The task. In the listing below, locate the line containing "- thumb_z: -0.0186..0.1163" and the line containing "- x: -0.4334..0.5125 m". Output both of them and every line between, exactly as written, and nothing more.

++++++++++

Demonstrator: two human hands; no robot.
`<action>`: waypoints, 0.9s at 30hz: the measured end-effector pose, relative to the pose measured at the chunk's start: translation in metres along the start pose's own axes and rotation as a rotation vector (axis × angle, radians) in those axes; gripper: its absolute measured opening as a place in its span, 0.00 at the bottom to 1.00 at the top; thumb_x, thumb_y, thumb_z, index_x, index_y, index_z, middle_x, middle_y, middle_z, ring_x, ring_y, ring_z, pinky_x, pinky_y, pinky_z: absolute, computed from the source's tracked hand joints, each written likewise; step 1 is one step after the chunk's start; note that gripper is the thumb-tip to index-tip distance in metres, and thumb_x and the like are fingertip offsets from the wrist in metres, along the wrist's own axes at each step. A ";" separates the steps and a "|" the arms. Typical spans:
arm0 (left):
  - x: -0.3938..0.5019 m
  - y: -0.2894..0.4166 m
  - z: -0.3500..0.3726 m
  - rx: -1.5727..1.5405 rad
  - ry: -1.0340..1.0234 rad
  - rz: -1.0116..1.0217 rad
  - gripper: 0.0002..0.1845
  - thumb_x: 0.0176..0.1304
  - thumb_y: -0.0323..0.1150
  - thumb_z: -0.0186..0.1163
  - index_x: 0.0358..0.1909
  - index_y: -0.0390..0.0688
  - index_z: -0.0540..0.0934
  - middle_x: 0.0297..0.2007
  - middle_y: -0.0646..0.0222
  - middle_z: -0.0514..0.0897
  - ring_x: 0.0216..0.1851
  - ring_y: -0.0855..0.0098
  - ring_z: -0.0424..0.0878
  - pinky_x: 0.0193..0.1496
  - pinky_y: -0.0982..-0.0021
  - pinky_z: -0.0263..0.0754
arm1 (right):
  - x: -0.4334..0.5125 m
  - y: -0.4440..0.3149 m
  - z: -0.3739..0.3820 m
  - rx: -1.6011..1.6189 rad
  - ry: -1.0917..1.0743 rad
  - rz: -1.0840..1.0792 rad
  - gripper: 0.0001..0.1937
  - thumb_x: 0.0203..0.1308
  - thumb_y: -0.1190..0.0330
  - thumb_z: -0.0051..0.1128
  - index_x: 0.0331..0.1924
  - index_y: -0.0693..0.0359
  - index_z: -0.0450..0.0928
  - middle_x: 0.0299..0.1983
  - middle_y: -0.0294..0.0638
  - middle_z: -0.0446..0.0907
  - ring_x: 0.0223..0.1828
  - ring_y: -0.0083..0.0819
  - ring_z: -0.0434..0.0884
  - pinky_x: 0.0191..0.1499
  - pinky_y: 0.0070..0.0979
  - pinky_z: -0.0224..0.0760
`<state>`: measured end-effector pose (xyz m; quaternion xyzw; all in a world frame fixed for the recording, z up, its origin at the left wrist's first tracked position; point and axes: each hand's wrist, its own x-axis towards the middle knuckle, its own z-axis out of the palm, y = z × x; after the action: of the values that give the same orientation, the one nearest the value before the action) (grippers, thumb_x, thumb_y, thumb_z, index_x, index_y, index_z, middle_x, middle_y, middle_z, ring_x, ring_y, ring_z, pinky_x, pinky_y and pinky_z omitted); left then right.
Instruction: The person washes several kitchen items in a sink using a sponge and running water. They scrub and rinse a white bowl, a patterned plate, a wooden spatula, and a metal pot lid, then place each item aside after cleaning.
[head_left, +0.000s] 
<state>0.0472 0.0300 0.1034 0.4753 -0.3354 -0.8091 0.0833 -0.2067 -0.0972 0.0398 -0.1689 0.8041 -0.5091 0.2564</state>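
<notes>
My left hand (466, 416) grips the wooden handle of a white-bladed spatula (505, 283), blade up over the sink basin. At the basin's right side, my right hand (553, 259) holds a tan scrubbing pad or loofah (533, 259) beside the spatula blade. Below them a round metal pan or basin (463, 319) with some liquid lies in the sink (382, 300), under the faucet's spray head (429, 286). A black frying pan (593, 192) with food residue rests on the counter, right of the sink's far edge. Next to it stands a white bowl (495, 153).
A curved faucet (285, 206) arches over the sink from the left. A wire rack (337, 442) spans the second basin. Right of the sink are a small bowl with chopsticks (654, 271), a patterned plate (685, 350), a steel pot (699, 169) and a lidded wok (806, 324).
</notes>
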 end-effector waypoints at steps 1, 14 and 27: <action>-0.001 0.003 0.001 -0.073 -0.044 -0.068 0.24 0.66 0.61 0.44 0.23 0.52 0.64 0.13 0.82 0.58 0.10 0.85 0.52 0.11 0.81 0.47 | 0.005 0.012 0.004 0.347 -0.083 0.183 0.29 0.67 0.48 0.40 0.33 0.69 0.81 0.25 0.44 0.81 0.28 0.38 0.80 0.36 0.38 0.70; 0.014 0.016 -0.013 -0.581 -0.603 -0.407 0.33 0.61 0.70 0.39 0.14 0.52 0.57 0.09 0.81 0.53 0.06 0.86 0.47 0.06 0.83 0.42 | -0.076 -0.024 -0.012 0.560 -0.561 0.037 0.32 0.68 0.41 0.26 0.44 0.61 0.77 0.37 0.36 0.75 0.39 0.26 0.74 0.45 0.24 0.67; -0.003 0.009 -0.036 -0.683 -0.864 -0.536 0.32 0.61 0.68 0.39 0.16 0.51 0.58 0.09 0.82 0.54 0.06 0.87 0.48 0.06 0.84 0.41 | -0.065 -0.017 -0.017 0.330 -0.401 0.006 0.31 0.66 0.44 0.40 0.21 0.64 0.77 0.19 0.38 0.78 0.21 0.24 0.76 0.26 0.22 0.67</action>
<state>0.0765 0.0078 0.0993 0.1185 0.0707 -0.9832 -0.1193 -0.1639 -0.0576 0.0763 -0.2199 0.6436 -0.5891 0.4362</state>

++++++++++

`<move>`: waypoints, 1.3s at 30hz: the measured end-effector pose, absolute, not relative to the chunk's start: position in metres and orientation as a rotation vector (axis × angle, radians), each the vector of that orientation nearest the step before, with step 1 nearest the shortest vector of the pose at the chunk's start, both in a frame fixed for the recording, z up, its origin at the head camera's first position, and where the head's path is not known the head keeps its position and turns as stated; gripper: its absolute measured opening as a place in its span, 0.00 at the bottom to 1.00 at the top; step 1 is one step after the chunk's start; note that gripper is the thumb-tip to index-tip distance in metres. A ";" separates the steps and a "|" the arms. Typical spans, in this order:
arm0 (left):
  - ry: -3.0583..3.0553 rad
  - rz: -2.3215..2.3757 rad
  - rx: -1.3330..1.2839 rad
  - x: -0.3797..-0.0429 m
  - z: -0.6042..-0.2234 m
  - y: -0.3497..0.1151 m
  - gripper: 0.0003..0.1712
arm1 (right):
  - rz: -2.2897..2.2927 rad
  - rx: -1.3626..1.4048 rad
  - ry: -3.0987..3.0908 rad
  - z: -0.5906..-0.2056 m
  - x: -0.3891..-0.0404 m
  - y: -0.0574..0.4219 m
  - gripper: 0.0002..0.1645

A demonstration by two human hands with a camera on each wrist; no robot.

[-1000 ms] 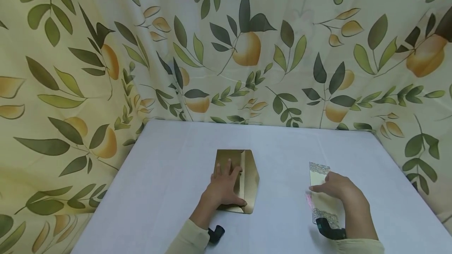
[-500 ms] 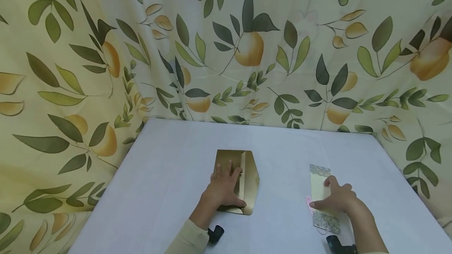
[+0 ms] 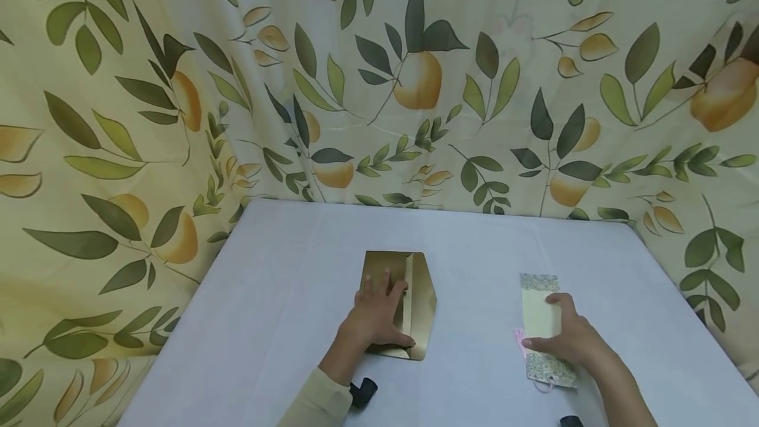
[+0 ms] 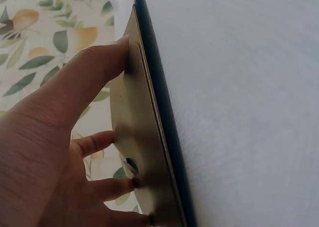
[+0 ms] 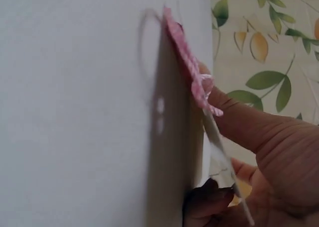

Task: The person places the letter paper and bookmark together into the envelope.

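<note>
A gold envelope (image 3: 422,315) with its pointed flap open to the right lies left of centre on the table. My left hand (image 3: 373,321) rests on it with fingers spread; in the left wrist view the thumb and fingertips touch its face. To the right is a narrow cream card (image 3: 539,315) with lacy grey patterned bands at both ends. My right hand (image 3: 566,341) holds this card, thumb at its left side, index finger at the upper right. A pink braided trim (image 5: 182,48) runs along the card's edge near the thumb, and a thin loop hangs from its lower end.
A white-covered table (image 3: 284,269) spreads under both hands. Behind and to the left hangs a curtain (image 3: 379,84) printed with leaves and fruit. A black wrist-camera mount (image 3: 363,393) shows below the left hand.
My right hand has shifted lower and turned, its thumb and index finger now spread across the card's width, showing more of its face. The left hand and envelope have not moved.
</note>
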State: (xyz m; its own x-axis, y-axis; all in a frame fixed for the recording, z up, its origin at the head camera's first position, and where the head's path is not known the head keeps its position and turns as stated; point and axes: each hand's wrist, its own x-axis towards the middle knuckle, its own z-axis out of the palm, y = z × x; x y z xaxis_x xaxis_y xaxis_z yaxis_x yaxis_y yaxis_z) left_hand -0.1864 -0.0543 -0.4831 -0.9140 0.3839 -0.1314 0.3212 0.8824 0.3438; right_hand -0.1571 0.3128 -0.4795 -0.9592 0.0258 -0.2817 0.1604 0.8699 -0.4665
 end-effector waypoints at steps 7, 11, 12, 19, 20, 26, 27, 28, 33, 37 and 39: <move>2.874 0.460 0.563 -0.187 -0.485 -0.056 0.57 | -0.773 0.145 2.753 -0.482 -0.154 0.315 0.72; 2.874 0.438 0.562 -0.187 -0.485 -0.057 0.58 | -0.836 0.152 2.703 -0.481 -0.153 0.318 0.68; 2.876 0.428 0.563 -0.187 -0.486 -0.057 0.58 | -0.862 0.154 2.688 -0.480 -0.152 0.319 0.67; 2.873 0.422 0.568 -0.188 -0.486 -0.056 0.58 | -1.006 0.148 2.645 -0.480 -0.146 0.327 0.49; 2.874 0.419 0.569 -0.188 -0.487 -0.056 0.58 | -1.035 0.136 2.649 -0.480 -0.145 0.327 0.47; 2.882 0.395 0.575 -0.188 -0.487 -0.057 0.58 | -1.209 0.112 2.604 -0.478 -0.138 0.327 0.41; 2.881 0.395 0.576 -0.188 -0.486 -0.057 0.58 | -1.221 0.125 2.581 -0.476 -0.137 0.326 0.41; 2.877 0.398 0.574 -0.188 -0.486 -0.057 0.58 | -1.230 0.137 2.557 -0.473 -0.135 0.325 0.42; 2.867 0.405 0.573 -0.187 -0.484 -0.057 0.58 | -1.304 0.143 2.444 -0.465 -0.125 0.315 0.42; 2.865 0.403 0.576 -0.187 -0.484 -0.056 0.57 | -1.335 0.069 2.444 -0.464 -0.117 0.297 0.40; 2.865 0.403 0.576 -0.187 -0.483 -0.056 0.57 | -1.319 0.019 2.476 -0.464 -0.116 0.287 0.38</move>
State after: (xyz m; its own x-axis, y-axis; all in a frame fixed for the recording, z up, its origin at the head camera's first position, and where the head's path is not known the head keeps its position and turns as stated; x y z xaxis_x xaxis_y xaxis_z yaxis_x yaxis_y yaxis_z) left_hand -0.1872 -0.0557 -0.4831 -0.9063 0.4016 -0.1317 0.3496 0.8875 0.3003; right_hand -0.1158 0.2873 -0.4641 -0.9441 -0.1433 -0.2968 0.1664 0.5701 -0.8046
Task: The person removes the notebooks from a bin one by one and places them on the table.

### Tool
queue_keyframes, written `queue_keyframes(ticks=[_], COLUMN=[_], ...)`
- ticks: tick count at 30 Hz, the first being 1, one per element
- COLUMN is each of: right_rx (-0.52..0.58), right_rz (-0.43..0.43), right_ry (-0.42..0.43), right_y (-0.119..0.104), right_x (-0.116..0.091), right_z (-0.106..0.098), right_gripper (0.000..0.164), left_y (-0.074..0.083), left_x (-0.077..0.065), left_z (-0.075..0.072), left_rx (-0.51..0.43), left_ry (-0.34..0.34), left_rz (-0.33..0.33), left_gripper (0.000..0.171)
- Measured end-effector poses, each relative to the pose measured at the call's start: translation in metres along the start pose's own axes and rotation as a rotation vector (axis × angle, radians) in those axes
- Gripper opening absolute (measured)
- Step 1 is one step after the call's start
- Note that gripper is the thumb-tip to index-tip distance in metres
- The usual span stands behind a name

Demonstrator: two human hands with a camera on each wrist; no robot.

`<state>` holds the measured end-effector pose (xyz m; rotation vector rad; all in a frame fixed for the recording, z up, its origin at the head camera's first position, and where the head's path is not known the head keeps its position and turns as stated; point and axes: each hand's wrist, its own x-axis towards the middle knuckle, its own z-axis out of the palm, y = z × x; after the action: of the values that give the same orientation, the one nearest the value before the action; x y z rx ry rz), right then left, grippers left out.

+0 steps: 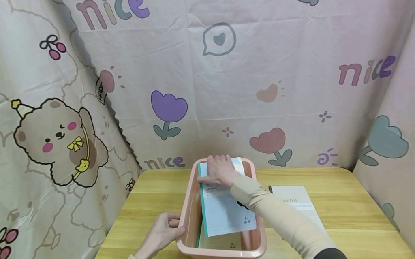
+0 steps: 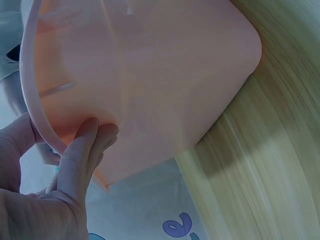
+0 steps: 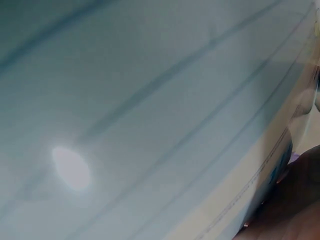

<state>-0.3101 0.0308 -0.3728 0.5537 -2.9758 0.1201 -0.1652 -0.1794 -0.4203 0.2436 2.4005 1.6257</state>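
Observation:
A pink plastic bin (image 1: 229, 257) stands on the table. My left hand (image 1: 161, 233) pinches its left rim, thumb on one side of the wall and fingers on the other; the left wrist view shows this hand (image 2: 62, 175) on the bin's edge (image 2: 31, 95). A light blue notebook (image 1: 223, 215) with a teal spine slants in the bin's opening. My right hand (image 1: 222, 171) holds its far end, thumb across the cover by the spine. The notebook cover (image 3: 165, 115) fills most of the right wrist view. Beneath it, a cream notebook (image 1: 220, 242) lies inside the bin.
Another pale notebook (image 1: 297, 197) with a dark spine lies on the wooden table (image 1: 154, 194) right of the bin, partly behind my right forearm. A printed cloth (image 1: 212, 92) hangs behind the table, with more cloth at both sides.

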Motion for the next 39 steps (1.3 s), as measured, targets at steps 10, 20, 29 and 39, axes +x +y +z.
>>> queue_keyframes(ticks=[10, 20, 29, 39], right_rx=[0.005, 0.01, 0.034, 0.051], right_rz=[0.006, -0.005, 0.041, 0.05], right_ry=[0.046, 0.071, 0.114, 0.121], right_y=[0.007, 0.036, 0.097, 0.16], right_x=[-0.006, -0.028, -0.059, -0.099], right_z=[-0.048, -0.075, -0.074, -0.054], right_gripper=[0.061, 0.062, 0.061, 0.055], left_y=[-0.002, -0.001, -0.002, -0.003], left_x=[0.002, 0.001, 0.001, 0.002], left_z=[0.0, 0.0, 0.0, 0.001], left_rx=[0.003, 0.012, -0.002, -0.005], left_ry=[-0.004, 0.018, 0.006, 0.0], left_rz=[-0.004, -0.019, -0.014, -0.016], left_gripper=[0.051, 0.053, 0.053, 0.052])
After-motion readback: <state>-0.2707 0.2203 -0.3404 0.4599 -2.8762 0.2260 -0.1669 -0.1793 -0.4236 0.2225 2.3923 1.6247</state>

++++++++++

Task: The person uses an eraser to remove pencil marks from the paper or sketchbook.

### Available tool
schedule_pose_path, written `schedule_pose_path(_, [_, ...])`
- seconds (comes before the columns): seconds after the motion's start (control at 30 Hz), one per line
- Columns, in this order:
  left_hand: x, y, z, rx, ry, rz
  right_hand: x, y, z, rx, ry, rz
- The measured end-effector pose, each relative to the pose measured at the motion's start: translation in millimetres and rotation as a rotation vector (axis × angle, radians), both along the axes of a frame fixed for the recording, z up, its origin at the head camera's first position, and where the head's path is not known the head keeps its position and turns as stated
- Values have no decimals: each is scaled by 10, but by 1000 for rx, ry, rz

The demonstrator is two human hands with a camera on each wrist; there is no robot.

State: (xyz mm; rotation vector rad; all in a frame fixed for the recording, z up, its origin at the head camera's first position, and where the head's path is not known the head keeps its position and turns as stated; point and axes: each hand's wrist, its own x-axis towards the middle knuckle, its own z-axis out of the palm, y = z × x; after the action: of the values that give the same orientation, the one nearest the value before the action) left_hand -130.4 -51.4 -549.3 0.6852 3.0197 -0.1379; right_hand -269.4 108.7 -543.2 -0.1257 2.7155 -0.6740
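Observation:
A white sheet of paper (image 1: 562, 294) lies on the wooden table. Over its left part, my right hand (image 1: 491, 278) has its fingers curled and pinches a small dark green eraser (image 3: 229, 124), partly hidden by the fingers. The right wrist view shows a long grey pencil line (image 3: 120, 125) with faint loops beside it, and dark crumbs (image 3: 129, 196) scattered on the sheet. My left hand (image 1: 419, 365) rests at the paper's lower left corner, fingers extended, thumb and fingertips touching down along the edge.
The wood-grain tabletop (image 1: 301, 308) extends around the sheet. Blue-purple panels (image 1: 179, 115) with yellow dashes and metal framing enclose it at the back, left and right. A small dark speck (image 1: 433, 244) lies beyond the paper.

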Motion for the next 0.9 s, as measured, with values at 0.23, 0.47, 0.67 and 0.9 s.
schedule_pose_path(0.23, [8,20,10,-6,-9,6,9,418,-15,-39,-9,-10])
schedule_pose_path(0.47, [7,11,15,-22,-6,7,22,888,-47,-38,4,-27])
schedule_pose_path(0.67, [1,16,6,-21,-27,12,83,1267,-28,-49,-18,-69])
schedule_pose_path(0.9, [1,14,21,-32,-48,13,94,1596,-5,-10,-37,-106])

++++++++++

Solved problem.
  - thumb_z: -0.0186..0.1163
  - index_x: 0.0358..0.1909
  - index_y: -0.0390..0.0688
  - index_z: -0.0540..0.0934
  - middle_x: 0.0297..0.2007
  - middle_y: -0.0646..0.0222
  - middle_z: -0.0514..0.0897
  - ring_x: 0.0216..0.1851
  - ring_y: -0.0855..0.0098
  - ring_z: -0.0424..0.0878
  - pinky_x: 0.0193..0.1496
  - pinky_y: -0.0982..-0.0021
  - pinky_z: -0.0263..0.0754
arm1 (right):
  - x: -0.4334..0.5125 m

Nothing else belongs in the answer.